Explainer | Here’s what you need to know about Oracle’s deal to buy TikTok in the US from China’s ByteDance

  • Donald Trump said he supports the deal agreed between Oracle and ByteDance over TikTok’s US operations in principle
  • TikTok will be owned by a new company called TikTok Global and be headquartered in the US
TikTok ban

1. What deal have ByteDance and Oracle agreed?

US President Donald Trump said on Saturday he supported a deal in principle with enterprise firm Oracle Corp that would allow ByteDance’s global short video hit TikTok to continue to operate in the United States – backing away from an earlier order that the Chinese firm must divest the app.

TikTok will be owned by a new company called TikTok Global and be headquartered in the US, possibly in Texas, Trump said. Oracle will take a 12.5 per cent stake in TikTok Global and store all its US user data on its cloud to comply with US national security requirements, the companies said. Retail giant Walmart said it would take a 7.5 per cent stake in TikTok Global. ByteDance will remain a majority shareholder.

Beijing-based ByteDance is seeking a valuation of US$60 billion for TikTok as Oracle and Walmart take stakes to address US national security concerns, according to a Bloomberg report, citing a person familiar with the matter.

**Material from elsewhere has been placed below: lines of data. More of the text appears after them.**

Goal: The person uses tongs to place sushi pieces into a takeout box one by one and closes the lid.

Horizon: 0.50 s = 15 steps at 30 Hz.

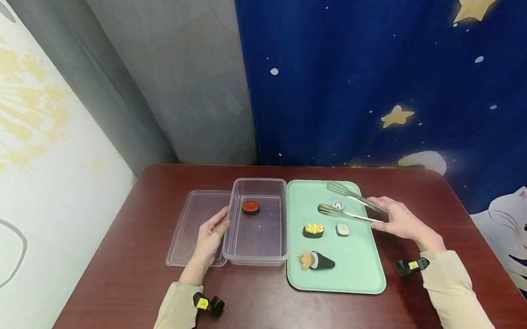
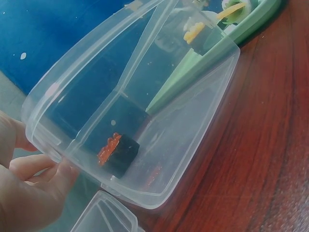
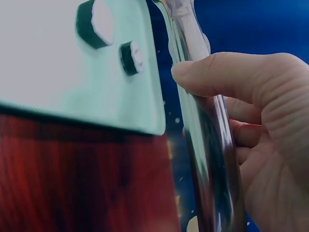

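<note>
My right hand [image 1: 401, 218] holds metal serving tongs [image 1: 360, 216] by the handles, thumb on one side and fingers on the other. Their slotted ends are spread over the green tray [image 1: 363, 273], on either side of a small round sushi roll [image 1: 338, 205] in the head view. Another small sushi roll [image 1: 343, 230], a yellow-topped sushi piece [image 1: 313, 230] and a dark cone-shaped hand roll [image 1: 323, 260] lie on the tray. My left hand [image 1: 210, 237] touches the left side of the clear plastic container [image 1: 268, 256] with its fingertips. One red roe sushi [image 2: 119, 153] sits inside.
A clear lid [image 1: 187, 238] lies flat left of the container, partly under my left hand. The tray stands right against the container's right side. The dark red wooden table [image 1: 253, 304] backs onto a curtain [image 1: 313, 82].
</note>
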Available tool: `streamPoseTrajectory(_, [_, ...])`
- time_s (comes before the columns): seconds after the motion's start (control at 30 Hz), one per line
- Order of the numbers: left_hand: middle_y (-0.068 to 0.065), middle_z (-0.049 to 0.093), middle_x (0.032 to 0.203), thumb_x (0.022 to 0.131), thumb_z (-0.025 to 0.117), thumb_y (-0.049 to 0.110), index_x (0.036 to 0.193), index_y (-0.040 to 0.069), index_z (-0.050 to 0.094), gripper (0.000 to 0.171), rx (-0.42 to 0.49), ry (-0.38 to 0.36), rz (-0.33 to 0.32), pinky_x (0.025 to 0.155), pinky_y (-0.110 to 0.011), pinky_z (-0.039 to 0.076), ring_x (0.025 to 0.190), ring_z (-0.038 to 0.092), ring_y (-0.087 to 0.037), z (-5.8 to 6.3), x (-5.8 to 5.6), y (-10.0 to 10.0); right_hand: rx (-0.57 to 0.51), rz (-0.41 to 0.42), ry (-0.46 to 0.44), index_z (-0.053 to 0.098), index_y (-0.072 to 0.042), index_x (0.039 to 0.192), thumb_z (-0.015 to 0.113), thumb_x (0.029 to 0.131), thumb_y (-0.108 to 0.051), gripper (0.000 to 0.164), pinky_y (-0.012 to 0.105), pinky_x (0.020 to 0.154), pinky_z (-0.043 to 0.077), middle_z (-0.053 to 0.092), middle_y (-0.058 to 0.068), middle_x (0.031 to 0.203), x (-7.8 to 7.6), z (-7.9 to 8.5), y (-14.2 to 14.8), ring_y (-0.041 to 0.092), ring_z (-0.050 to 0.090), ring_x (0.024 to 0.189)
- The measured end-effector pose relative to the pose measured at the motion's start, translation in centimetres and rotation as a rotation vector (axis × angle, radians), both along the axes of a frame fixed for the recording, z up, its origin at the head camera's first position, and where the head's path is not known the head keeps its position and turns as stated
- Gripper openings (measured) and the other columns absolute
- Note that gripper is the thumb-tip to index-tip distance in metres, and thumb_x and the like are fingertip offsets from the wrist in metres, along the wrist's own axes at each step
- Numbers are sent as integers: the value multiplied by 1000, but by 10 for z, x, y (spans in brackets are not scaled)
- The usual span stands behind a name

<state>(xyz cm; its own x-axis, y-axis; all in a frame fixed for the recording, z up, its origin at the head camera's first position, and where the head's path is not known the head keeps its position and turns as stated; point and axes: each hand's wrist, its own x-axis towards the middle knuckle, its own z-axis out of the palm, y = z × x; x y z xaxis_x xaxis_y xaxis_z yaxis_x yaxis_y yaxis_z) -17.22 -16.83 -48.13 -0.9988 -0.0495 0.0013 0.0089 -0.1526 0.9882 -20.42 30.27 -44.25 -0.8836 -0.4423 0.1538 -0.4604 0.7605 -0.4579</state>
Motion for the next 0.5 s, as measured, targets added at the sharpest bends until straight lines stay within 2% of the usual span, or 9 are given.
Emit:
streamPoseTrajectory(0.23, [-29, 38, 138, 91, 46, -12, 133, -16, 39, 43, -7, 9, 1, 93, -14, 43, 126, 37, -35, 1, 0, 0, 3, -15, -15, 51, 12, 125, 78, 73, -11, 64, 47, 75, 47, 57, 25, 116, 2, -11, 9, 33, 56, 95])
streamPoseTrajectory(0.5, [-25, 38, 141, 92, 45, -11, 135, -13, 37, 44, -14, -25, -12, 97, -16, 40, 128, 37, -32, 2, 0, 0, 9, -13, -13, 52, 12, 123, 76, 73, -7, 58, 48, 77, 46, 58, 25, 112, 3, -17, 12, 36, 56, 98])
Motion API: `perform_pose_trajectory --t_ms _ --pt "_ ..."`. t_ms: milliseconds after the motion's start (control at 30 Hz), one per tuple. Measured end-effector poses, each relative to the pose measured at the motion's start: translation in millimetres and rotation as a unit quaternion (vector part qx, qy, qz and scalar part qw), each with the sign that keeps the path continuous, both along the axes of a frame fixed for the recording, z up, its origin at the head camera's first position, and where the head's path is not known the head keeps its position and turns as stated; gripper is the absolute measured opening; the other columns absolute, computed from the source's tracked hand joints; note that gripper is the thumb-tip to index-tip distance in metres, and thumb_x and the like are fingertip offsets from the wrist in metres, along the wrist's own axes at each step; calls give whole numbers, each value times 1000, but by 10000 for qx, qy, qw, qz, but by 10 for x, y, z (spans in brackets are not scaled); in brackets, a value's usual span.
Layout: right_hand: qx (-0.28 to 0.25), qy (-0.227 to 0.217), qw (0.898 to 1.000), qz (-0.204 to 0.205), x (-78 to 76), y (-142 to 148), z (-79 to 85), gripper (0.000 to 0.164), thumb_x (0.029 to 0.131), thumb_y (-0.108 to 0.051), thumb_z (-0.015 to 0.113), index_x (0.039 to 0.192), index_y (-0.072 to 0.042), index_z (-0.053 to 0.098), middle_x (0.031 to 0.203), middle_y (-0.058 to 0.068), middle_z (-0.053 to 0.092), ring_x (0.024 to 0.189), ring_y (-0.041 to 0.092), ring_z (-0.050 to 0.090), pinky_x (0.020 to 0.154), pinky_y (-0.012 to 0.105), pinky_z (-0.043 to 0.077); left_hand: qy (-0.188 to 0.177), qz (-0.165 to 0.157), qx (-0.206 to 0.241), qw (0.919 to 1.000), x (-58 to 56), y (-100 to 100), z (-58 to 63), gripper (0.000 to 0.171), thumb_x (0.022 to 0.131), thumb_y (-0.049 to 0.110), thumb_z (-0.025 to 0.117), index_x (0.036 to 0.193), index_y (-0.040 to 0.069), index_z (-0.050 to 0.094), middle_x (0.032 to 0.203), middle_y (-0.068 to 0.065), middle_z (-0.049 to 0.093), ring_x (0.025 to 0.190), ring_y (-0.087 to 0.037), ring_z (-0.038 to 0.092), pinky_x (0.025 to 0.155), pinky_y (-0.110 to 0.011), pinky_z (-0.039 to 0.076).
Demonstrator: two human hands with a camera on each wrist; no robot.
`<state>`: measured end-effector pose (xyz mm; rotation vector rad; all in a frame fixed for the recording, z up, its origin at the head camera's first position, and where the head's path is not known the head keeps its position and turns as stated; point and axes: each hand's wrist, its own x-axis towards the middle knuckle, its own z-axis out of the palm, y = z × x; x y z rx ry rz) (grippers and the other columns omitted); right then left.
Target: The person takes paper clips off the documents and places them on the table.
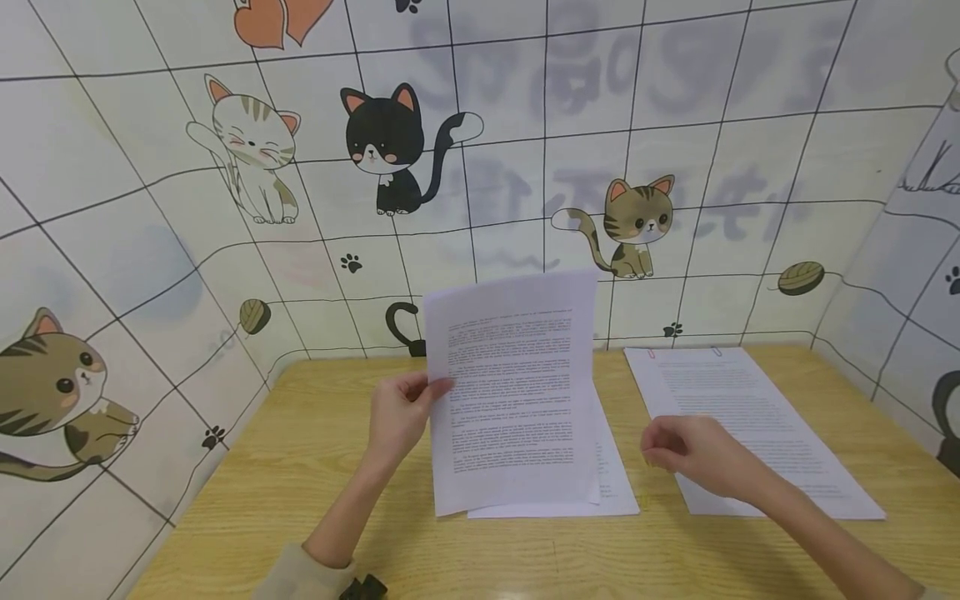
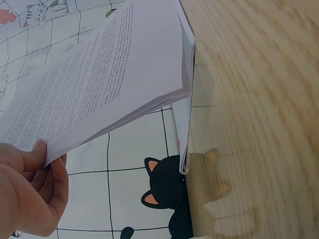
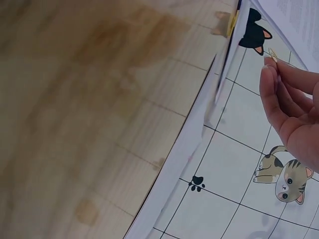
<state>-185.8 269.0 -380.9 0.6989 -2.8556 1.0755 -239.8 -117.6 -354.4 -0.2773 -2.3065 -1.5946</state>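
Just right of the left hand (image 1: 401,417), the raised printed sheets (image 1: 517,400) stand nearly upright, and I see their left edge pinched between its thumb and fingers. Beneath and behind them, I can spot lower sheets (image 1: 618,492) flat on the tabletop (image 1: 555,558). Well apart, the right hand (image 1: 701,450) pinches a small yellowish paper clip (image 3: 272,55) at its fingertips. Beyond that hand I make out a printed stack (image 1: 757,433), with a red clip (image 1: 652,354) and a second clip (image 1: 716,351) along its far edge.
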Motion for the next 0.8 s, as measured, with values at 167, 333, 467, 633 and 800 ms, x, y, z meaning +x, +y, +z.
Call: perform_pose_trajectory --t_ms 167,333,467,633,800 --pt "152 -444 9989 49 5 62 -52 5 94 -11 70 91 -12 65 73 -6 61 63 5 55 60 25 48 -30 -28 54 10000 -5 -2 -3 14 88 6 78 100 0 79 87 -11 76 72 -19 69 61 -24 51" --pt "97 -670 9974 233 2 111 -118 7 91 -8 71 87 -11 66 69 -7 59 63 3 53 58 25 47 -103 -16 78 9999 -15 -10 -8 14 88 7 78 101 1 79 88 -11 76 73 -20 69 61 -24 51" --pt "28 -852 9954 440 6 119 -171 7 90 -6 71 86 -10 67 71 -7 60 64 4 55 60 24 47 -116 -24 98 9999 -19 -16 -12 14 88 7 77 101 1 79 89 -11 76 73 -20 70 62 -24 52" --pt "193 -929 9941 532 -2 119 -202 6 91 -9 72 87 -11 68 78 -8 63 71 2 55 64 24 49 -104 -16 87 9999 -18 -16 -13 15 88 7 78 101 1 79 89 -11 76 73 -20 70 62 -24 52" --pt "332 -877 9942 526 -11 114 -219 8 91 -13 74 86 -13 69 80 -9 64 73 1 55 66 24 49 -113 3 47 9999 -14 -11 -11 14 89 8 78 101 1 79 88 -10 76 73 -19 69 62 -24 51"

The final valuation has not been set as the parties continue to work out the equity structure and measures for data security, Bloomberg cited the person as saying. Beijing also has yet to approve the deal, though regulators are said to favour any transaction in which ByteDance maintains control of its recommendation algorithms and other proprietary technology.

2. Why is ByteDance selling the US operations of TikTok?

US President Donald Trump on August 6 ordered a ban on global short video hit TikTok and WeChat, China’s ubiquitous social commerce app, on national security grounds amid an escalating tech war between Beijing and Washington.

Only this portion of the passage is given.